Em suma, a invasão da Ucrânia por Putin é uma grande aposta que, se não conseguir 'neutralizar' a Ucrânia e forçar a OTAN a um acordo internacional, enfraquecerá seriamente a economia russa. E a Rússia não é uma superpotência, econômica ou politicamente. Sua riqueza total (incluindo mão de obra e recursos naturais) está muito abaixo da liga em comparação com os EUA e o G7. 

Relatório de Riqueza do Banco Mundial

O colapso da União Soviética em 1990 foi seguido por Yeltsin e o governo pró-capitalista aceitando as políticas de "terapia de choque" dos economistas ocidentais para privatizar os bens do Estado e desmantelar os serviços públicos e o sistema de bem-estar social. Uma pequena elite, principalmente ex-funcionários do governo soviético, conseguiu comprar ativos estatais maciços em energia e minerais a baixo custo e por meio de suborno e banditismo. Surgiram os oligarcas da Rússia, juntamente com um regime cada vez mais autocrático personificado por Putin. O PIB da Rússia despencou e os padrões médios de vida caíram drasticamente. A economia capitalista russa acabou se recuperando com o boom global dos preços das commodities após 1998, mas em 2014, o crescimento médio anual do PIB da Rússia ainda era de apenas 1,0%. 

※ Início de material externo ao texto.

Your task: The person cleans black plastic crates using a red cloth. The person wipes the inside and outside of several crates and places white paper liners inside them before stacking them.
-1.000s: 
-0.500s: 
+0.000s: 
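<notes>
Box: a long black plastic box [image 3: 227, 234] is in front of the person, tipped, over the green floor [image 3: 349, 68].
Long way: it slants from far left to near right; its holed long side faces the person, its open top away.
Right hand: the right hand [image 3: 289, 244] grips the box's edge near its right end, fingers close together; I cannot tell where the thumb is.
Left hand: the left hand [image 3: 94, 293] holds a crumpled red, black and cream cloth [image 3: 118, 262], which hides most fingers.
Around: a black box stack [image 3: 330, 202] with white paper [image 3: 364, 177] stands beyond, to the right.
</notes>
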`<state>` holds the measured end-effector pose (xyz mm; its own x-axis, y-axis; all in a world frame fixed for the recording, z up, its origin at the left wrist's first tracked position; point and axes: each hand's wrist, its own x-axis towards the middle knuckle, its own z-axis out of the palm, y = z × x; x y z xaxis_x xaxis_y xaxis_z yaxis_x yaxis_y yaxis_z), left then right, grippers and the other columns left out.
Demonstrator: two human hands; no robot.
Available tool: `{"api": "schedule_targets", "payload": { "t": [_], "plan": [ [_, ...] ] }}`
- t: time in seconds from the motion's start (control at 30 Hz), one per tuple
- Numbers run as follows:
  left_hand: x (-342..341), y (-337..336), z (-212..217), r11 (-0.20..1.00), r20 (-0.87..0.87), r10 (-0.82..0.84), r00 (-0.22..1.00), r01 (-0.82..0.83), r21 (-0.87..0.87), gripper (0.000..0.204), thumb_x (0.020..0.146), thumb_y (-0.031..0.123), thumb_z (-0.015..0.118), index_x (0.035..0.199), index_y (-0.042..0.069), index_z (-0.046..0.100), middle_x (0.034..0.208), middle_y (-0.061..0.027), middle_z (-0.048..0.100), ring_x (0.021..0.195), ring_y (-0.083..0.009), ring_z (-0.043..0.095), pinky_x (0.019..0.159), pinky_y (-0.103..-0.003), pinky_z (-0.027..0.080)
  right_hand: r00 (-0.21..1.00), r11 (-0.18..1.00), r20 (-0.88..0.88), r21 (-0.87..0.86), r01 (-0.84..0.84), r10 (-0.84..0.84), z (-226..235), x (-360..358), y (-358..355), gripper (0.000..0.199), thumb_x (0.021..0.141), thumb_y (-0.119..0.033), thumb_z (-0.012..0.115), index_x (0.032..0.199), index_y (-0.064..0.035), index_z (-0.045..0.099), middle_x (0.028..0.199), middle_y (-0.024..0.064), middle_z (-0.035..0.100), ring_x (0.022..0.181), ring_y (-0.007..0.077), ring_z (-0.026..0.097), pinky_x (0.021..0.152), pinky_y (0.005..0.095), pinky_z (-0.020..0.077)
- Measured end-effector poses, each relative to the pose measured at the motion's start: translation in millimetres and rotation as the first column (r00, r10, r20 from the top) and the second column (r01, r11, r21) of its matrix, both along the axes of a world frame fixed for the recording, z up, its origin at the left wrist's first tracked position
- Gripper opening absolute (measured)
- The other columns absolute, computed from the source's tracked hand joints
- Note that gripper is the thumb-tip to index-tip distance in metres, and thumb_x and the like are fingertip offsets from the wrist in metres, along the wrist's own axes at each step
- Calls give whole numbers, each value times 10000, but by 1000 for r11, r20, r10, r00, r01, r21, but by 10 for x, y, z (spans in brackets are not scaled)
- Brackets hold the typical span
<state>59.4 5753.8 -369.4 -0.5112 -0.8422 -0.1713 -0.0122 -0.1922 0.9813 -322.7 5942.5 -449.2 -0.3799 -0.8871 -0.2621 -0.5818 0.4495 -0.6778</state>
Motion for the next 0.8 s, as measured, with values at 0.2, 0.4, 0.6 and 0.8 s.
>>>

A expectativa de vida na Rússia capitalista já foi superada pela China.

Banco Mundial

E quando olhamos para o Índice de Desenvolvimento Humano do Banco Mundial, que mede as principais dimensões do desenvolvimento humano (uma vida longa e saudável, ter conhecimento e ter um padrão de vida decente), descobrimos que desde 1990 a Rússia teve um desempenho pior entre as principais economias emergentes e em comparação com a média mundial.

Índice de Desenvolvimento Humano – Banco Mundial

A economia russa é um pônei de 'um truque', dependendo principalmente das exportações de energia e recursos naturais. Após um curto boom de preços de energia crescentes de 1998 a 2010, a economia basicamente estagnou. Embora a economia da Rússia seja maior do que era em 2014 em termos reais, a demanda doméstica final ainda está em seu nível anterior a 2014. E o crescimento acumulado do PIB neste período só foi positivo porque as exportações foram 17% maiores em termos reais em 2019 do que em 2014. O estoque de capital da Rússia ainda é menor em termos reais em relação a 1990, enquanto a rentabilidade média desse capital permanece muito baixa. 

O Banco Mundial calcula que a taxa de crescimento real do PIB potencial de longo prazo para a Rússia é de apenas 1,8% ao ano – e mesmo isso é mais rápido do que o alcançado na última década. Esta guerra vai custar caro para a Rússia e seu povo. A Oxford Economics calcula que vai bater pelo menos 1% pt ao ano no crescimento real do PIB nos próximos anos. Se isso acontecer, basicamente a Rússia estará em recessão econômica por vários anos.

Claro, muito depende de como a guerra se desenrola. Se Putin pode ganhar o controle da Ucrânia, isso abre riquezas significativas para serem exploradas. A Ucrânia é rica em recursos naturais, principalmente em depósitos minerais. Possui as maiores reservas mundiais de minério de ferro de grau comercial – 30 bilhões de toneladas de minério ou cerca de um quinto do total global. A Ucrânia ocupa o segundo lugar em termos de reservas conhecidas de gás natural na Europa, que hoje permanecem em grande parte inexploradas. A geografia predominantemente plana da Ucrânia e a composição do solo de alta qualidade fazem do país um grande ator agrícola regional. O país é o quinto maior exportador mundial de trigo e o maior exportador mundial de óleos de sementes como girassol e colza. Mineração de carvão, produtos químicos, produtos mecânicos (aeronaves, turbinas,

Tudo isso ainda precisa ser totalmente explorado. A UE e os EUA também estão babando com a perspectiva de obter esses recursos.  Como mostrei no meu último post , o governo da Ucrânia planeja vender grandes extensões de terra para investidores estrangeiros e domésticos para desenvolver. Isso poderia render enormes dividendos para qualquer poder que controle o país. De qualquer forma, uma vez que a guerra termine e depois que milhares tenham sido mortos ou feridos, o povo da Ucrânia verá pouco do benefício.